People choose to see a doctor based on a multitude of reasons, many of which have nothing to do with their health status: time, schedules, costs, locations, and a growing list of convenient alternatives. How many of us simply ask a doctor in the family instead (or these days, the IT geek or insurance wonk)? Even if we put aside about the growing financial disincentive to use health insurance, we’ve moved into an era of invisible, ubiquitous utilization, of Minute Clinics, telehealth, YouTube, WebMD, and Dr. Oz. Health, illness, and the rest of life happens outside of the facility –isn’t that the whole point of remote patient monitoring? That researchers limited themselves to measuring only in-facility utilization is a head-scratching oversight.

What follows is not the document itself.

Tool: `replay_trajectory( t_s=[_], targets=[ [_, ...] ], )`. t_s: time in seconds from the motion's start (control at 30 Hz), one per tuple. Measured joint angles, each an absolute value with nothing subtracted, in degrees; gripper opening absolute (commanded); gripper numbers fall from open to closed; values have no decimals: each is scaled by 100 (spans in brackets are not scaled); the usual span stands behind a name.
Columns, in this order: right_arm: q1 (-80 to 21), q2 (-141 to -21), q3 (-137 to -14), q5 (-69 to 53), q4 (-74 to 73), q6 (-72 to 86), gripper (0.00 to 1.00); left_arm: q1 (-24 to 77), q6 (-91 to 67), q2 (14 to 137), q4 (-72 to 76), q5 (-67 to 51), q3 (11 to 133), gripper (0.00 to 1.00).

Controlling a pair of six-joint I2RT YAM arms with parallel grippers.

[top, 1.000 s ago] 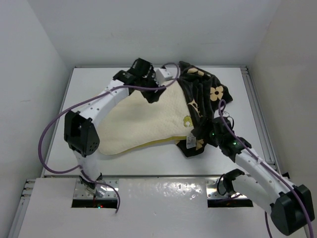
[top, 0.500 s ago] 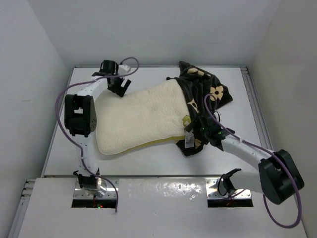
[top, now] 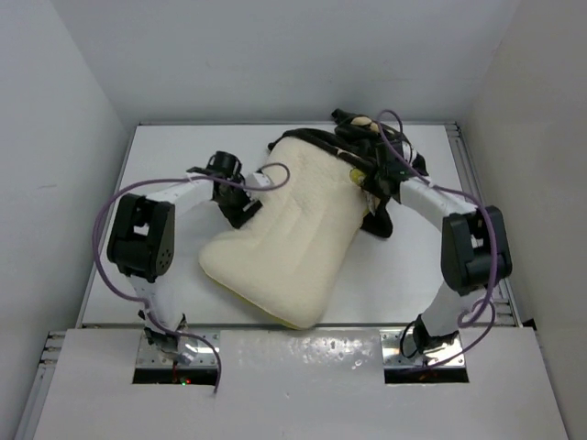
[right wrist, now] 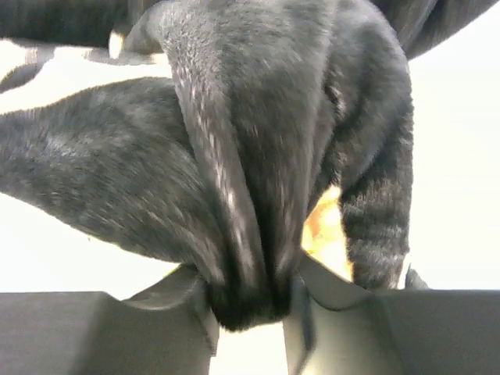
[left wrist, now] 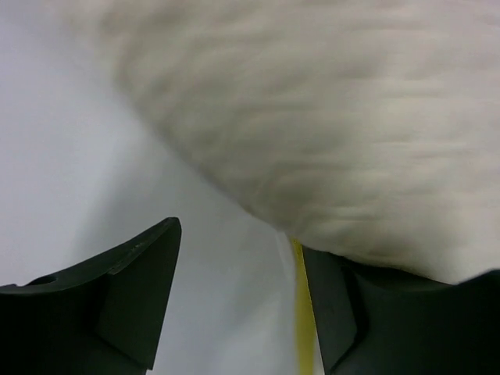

What was the impact on study participants’ grocery store purchases, or what they bought for lunch at work? On what else they bought at the pharmacy when they renewed their prescriptions? On visits to the gym? On their behavior on a rainy day? On what they searched or bought online, or shared on social media? In 2016, researchers deserve a SMAC the next time they propose studying patient engagement using claims data.

Ignoring Patient Workflow
Participants were provided study phones, rather than allowed to use their own phones. A smartphone is not the same as YOUR smartphone. Our phones are an extension of ourselves, inextricably linked with our behavior, moods, and decisions for hours and hours every day. The baseline for impact on “real” patient behavior is already off. If you were in a study and you wanted to Google something health-related, would you use the phone they gave you, or your own phone? Were disease management staff contacting people on their study phone, or on their regular mobile? While this may be a small issue considering what the study was assessing, to us it seems a missed opportunity to understand real world behavior. We’re thrilled to see companies like Sherbit partnering with Harvard Medical School researchers to explore how real world smartphone data can play a role in improving chronic disease care outcomes.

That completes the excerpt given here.